• **TRY IT**
Look through the listing and report every line that has "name" in it.

• **AVAILABLE RECORDS**
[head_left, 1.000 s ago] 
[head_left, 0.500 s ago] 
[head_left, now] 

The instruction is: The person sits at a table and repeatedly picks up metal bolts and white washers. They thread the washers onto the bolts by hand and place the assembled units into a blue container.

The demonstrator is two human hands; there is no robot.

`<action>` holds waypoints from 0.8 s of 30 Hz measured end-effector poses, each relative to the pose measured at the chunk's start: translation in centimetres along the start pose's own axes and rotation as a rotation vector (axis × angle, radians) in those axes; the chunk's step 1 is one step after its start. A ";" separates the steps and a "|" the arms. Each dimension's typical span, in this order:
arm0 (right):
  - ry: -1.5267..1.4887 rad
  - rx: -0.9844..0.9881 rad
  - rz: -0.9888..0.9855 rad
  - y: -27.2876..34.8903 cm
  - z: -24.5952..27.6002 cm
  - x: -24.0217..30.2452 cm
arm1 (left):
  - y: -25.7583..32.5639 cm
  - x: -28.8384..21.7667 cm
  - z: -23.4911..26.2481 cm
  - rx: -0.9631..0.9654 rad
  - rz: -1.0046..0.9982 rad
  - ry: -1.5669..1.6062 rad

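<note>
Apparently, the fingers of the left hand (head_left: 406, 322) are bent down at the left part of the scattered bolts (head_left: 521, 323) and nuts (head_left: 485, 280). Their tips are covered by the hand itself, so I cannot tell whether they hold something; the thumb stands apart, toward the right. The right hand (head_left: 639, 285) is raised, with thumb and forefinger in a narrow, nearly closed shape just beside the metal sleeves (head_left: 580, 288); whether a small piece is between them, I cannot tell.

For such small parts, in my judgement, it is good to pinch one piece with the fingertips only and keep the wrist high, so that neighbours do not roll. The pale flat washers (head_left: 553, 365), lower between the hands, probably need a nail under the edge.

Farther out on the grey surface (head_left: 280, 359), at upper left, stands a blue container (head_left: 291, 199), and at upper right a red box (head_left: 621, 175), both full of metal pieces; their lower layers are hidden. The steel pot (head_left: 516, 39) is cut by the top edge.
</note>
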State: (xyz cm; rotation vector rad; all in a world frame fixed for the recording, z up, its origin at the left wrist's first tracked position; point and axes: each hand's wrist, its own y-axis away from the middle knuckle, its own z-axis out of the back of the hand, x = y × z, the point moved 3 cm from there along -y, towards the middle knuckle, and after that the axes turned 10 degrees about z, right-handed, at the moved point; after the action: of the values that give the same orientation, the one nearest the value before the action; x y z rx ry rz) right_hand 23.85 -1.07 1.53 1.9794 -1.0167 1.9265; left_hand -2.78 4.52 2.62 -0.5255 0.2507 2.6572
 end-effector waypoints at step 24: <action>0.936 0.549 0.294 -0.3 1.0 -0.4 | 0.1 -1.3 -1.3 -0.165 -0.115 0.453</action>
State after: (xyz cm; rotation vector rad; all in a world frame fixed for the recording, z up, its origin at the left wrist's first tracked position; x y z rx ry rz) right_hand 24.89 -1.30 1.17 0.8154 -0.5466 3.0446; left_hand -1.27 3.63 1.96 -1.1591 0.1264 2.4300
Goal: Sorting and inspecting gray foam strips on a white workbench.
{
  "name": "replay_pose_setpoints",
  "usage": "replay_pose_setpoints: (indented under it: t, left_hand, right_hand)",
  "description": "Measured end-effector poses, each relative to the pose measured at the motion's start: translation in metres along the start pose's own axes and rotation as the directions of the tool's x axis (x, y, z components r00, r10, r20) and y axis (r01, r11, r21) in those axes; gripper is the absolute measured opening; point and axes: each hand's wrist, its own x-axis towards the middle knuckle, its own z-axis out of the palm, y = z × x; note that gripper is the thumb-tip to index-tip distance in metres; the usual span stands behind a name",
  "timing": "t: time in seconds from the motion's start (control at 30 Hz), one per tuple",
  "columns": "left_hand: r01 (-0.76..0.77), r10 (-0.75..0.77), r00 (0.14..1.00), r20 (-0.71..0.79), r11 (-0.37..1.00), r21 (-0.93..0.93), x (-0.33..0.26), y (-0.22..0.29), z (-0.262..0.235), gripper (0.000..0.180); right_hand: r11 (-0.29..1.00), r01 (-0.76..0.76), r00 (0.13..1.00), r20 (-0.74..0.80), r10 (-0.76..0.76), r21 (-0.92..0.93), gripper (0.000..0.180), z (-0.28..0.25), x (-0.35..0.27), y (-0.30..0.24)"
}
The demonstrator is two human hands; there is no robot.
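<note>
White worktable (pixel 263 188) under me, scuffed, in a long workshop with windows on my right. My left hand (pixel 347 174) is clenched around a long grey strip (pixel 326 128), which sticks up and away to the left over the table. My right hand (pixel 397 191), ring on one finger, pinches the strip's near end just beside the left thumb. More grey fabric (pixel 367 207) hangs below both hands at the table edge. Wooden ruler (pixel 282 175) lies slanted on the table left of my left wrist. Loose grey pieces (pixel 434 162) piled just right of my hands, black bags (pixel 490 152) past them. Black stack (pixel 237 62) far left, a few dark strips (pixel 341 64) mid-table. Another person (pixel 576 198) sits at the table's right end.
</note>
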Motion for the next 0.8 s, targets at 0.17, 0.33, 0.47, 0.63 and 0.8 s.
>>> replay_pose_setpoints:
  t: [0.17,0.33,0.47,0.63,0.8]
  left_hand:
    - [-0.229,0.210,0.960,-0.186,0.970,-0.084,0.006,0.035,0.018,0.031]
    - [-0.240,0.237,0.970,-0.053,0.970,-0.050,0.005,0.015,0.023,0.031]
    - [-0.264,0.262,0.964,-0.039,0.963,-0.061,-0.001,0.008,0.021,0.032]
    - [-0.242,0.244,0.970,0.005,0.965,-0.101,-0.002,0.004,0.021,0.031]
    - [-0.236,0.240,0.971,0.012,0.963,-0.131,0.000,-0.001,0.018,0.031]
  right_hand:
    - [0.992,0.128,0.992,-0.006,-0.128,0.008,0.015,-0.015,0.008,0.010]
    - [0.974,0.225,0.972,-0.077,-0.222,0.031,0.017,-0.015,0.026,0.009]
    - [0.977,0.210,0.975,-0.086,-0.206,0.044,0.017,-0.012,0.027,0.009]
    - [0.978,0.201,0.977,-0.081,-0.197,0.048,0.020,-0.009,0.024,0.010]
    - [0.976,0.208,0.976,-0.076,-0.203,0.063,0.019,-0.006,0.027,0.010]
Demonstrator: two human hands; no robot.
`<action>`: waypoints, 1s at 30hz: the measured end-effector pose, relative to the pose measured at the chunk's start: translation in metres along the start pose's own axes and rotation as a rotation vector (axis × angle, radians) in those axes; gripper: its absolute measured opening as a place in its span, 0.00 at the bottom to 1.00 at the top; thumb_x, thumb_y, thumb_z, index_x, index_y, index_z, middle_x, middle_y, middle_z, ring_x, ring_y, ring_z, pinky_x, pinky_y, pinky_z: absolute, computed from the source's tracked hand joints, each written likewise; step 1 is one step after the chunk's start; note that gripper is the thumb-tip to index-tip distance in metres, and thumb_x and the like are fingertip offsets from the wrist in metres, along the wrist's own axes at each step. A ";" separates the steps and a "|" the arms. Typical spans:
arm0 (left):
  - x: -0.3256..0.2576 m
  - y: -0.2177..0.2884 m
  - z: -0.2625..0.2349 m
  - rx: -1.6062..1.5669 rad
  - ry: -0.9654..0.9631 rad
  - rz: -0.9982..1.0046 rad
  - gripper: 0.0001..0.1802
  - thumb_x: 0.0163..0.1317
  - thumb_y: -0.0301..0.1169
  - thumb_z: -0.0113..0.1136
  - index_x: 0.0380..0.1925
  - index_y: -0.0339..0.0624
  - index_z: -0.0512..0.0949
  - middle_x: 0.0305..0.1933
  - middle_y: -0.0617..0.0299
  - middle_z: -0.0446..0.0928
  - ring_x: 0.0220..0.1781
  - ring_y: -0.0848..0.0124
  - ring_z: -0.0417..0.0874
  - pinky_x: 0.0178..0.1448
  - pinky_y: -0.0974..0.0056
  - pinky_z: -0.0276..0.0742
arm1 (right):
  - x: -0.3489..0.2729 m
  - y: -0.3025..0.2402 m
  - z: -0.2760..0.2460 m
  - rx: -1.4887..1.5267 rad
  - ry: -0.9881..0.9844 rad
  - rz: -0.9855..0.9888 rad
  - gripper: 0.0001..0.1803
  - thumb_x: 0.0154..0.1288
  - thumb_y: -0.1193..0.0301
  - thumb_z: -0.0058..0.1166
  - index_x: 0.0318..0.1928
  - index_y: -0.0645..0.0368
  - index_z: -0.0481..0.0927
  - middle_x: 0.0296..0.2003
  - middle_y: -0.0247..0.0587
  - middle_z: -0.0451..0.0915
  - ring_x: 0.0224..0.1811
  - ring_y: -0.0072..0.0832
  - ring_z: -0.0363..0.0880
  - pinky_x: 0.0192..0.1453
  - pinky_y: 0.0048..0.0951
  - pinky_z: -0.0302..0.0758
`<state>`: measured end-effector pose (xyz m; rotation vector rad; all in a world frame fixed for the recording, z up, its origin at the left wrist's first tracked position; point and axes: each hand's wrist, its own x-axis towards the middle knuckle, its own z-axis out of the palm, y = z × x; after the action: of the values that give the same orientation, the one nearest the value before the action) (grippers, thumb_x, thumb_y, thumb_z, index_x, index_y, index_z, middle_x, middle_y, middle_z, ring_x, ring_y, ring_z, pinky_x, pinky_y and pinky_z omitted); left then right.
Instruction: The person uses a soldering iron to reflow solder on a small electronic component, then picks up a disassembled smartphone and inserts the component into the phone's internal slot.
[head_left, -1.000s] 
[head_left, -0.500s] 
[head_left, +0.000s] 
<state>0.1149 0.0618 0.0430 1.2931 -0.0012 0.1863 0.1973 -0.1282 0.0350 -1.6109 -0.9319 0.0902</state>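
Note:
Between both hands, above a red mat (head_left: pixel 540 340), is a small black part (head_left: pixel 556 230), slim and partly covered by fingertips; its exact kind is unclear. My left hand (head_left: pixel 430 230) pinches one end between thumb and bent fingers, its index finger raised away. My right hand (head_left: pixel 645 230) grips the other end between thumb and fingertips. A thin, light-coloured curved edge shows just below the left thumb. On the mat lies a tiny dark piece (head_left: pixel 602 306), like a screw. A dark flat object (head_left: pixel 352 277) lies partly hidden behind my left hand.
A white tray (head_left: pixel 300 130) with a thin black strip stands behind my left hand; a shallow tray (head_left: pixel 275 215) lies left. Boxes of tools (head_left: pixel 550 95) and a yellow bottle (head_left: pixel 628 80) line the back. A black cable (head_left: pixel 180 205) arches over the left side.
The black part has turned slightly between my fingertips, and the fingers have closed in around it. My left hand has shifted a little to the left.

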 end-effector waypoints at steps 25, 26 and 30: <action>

• **YOUR SOLUTION**
  "name": "replay_pose_setpoints",
  "description": "Measured end-effector poses, each relative to the pose measured at the motion's start: translation in metres along the start pose's own axes and rotation as the directions of the tool's x axis (x, y, z components r00, r10, r20) and y axis (r01, r11, r21) in those axes; gripper is the absolute measured opening; point and axes: each hand's wrist, its own x-axis towards the middle knuckle, its own z-axis out of the palm, y = z × x; note that gripper is the thumb-tip to index-tip distance in metres; the usual span stands behind a name",

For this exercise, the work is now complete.